The United States increased healthcare spending, from 2016-2017, by 3.9% reaching $3.5 trillion. In other words, $10,739 was spent per person for healthcare in 2017. The overall share o gross domestic product (GDP) related to healthcare spending was 17.9% in 2017. This is very similar to the 18% spent in 2016.
Medicare and Medicaid Spending
CMS reported that in 2017, Medicare spending grew 4.2% to $705.9 billion in 2017. This amounts to 20% of all healthcare spending. As to Medicaid total spending decelerated in 2017, increasing by 2.9% to $581.9 billion. Medicaid accounted for 17% of healthcare spending in the United States in 2017.

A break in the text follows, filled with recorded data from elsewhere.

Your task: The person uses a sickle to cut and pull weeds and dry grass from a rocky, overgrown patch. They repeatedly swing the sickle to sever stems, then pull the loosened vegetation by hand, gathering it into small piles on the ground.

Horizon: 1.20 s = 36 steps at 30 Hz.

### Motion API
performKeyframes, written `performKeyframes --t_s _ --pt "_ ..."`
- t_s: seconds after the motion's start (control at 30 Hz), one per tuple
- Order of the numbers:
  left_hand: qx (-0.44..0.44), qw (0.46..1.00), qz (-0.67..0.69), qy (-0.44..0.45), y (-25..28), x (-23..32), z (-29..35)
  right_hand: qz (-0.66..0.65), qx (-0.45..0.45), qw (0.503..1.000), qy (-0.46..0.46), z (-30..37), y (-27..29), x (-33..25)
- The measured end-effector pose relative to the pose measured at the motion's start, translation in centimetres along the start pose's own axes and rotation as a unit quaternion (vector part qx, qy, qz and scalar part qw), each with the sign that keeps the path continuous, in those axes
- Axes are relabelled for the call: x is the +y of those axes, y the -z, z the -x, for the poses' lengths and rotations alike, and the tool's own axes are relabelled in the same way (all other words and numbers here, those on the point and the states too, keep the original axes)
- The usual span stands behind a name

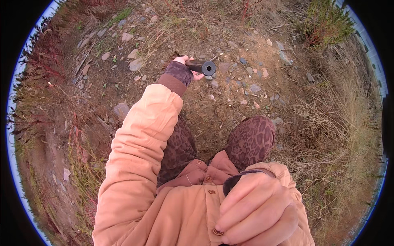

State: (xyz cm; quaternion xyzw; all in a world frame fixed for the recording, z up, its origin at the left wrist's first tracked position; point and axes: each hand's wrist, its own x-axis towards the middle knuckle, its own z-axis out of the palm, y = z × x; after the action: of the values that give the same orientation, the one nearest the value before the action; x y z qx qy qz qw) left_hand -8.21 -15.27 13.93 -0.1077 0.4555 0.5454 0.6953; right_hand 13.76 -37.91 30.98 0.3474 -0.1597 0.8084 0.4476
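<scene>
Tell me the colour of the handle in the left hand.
Black handle, seen in the head view.

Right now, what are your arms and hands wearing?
Both arms are in a puffy, quilted peach-orange jacket with round buttons down the front. At the left hand a dark leopard-print cuff with a brownish band sticks out past the jacket sleeve. The right hand is bare, with a dark inner cuff edge at the wrist. No gloves.

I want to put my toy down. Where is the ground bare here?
Bare brown dirt lies between the left hand gripping the black tube handle and the leopard-print knees. Grey stones crowd the stretch beyond; dry grass fills the right.
</scene>
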Motion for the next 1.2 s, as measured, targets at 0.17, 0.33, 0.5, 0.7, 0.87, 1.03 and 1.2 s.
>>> performKeyframes --t_s 0.17,0.33,0.5,0.7,0.87,1.03,1.2 --pt "0.020 0.999 0.031 0.007 0.0 -0.1 -0.2 0.227 -0.113 0.967 -0.022 -1.4 1.5 -0.2" --pt "0.003 0.998 0.052 0.027 0.3 -0.1 -0.7 0.266 -0.160 0.950 -0.025 -2.5 1.1 -0.2" --pt "-0.011 0.999 0.017 0.032 0.3 -0.4 -0.4 0.281 -0.194 0.940 -0.022 -2.9 1.0 0.0" --pt "0.005 0.999 0.008 0.042 -0.5 -0.8 1.1 0.301 -0.221 0.928 -0.021 -3.4 0.9 0.4" --pt "-0.001 0.998 0.054 0.030 -1.0 -1.2 1.8 0.317 -0.254 0.913 -0.034 -4.3 1.1 1.4" --pt "0.007 0.999 0.031 0.041 -0.7 -1.0 1.5 0.335 -0.266 0.903 -0.018 -4.3 0.1 0.6" --pt "0.004 1.000 0.023 0.019 -0.1 -0.8 0.4 0.362 -0.267 0.893 0.006 -4.1 -0.9 -0.6"
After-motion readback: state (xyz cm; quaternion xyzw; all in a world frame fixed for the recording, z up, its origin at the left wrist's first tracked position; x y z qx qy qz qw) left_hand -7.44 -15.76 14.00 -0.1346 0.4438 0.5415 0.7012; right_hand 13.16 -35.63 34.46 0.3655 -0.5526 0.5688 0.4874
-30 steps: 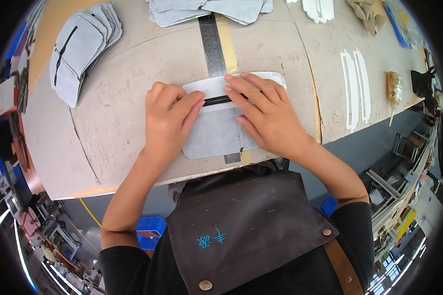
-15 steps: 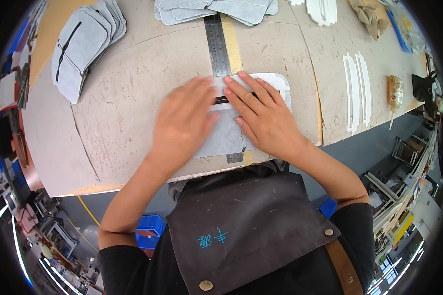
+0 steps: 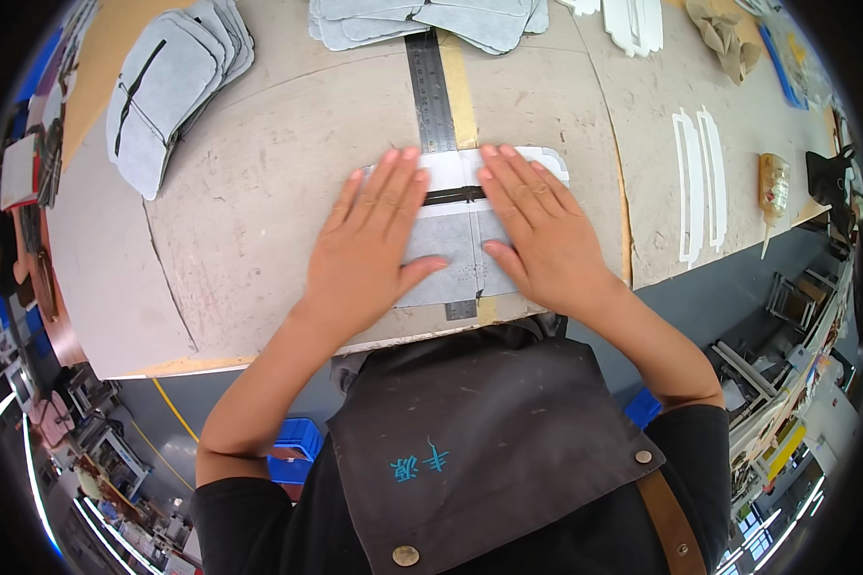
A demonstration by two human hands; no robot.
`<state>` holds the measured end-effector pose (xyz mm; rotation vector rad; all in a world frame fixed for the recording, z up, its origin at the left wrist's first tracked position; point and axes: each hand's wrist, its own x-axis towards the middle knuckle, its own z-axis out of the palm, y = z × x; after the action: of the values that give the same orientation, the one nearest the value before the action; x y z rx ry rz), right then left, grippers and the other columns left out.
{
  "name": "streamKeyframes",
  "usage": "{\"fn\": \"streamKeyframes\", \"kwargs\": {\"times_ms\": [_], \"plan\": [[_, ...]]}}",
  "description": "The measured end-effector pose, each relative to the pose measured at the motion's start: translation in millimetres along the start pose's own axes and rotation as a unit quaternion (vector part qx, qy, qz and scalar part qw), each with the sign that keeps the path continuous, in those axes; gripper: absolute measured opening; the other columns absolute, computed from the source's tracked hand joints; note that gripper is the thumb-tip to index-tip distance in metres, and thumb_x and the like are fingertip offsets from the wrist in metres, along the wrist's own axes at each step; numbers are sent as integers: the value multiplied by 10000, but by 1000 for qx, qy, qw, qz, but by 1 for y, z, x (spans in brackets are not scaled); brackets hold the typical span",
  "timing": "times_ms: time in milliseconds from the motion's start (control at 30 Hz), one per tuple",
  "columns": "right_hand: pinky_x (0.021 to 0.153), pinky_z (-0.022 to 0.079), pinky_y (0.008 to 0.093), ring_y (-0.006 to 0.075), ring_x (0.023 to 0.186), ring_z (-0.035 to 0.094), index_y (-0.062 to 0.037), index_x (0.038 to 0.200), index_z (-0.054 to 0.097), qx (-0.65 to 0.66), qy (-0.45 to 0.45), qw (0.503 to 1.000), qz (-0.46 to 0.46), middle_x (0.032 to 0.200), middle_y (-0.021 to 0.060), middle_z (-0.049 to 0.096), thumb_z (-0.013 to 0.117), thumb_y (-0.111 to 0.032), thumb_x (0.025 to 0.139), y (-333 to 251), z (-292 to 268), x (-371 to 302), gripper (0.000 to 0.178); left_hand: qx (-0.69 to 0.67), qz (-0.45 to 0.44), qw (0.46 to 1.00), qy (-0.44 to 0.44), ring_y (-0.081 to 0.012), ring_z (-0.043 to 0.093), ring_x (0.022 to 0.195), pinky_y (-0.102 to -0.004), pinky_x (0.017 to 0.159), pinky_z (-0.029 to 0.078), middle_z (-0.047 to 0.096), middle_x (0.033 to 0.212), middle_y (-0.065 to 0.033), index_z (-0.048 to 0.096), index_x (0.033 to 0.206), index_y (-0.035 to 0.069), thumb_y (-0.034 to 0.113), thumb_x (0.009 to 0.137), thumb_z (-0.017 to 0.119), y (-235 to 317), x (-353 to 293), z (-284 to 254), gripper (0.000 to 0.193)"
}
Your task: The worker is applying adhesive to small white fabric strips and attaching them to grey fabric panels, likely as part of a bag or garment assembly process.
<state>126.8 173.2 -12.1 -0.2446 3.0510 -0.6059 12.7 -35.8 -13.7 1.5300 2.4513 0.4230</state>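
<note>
Left hand [image 3: 362,251] has flattened out; right hand [image 3: 548,240] lies spread likewise, neither gripping. Grey panel [image 3: 447,238] lies beneath both; black strip [image 3: 447,197] between.

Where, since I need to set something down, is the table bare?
Widest: between the leftmost stack of grey rounded panels and the left hand. Also: between the yellow tape strip and narrow white frames. Crowded: centre, where that hand and the right hand lie on a grey panel.
</note>
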Motion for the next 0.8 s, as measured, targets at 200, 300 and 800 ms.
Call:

Based on these numbers and the amount of money spent on healthcare in the United States, it is not surprising that one of the biggest areas pursued by whistleblowers under qui tam statutes is healthcare fraud.
Options for Reporting Healthcare Fraud
There are several options to report fraud and you should consider the pros and cons of each. You can always report the healthcare fraud internally through a hotline, anonymously or to your supervisor. You can report the fraud directly to the government through various Medicaid and Medicare websites. You could also choose to file a False Claims Act case.

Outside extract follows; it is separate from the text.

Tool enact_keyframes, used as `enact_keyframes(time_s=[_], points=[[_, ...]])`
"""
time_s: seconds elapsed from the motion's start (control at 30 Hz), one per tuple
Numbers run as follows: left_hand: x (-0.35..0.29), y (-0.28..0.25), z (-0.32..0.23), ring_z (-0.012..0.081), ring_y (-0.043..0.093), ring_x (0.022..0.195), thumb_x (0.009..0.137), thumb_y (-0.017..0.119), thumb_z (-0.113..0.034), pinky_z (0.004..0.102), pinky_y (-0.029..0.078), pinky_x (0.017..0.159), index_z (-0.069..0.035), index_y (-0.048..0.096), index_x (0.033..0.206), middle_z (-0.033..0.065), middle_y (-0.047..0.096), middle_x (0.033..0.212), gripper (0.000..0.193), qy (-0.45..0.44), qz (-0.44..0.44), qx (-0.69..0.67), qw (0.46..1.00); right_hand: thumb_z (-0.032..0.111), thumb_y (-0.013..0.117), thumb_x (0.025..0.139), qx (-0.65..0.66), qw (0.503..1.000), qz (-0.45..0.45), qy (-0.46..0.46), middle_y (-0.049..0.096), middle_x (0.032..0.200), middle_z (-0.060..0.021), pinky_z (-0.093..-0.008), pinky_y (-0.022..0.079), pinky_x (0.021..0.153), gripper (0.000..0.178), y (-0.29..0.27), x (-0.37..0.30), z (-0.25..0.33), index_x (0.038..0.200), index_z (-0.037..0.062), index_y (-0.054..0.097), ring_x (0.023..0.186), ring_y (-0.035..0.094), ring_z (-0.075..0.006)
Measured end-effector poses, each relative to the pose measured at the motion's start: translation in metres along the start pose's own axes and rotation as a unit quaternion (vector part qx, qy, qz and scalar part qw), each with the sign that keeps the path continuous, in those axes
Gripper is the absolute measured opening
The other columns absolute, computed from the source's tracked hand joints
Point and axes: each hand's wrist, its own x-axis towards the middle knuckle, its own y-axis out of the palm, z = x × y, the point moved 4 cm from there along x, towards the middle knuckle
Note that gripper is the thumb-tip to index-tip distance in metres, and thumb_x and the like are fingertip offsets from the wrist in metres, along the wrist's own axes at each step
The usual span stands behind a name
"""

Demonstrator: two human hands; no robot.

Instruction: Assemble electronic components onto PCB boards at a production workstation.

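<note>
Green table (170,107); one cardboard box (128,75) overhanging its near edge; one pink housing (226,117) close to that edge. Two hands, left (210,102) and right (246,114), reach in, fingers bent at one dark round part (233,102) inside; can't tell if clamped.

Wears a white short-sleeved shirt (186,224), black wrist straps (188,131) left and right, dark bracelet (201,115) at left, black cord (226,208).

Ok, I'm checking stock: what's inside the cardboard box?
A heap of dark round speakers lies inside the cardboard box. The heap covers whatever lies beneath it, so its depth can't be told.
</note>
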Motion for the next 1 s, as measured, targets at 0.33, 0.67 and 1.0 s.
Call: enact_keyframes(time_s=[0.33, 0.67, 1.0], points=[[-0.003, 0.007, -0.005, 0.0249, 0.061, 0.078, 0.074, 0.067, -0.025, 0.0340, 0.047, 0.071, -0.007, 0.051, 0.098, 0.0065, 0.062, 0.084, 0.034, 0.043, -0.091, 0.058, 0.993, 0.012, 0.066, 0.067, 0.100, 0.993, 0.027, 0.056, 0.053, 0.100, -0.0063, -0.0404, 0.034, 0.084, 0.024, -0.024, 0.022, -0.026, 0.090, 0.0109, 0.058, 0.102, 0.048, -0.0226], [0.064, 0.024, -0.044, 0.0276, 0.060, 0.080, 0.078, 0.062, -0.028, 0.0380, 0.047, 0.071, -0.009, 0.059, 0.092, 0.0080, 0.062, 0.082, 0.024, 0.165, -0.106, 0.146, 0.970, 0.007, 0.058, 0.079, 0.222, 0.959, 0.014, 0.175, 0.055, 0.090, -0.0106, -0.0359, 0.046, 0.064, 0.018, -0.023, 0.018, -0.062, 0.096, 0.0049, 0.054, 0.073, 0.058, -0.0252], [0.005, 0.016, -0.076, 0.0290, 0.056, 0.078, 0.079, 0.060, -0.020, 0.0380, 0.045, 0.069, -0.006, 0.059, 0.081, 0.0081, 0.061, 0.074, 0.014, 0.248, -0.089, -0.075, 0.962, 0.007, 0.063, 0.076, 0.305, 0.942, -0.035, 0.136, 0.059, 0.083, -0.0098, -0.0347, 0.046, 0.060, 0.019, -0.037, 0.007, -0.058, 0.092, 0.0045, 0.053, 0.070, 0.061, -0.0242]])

Reporting Healthcare Fraud Through the FCA
If you decide you want to report the fraud through a whistleblower statute, you should consult with a healthcare fraud attorney, specifically one familiar with the False Claims Acts. The experienced qui tam attorneys will work on a contingency fee basis (meaning, they will only get paid if the government recovers money) and will be able to evaluate your case, be able to walk you through the pros and cons of filing a qui tam case, and will know procedurally how to file a healthcare fraud case under the False Claims Act.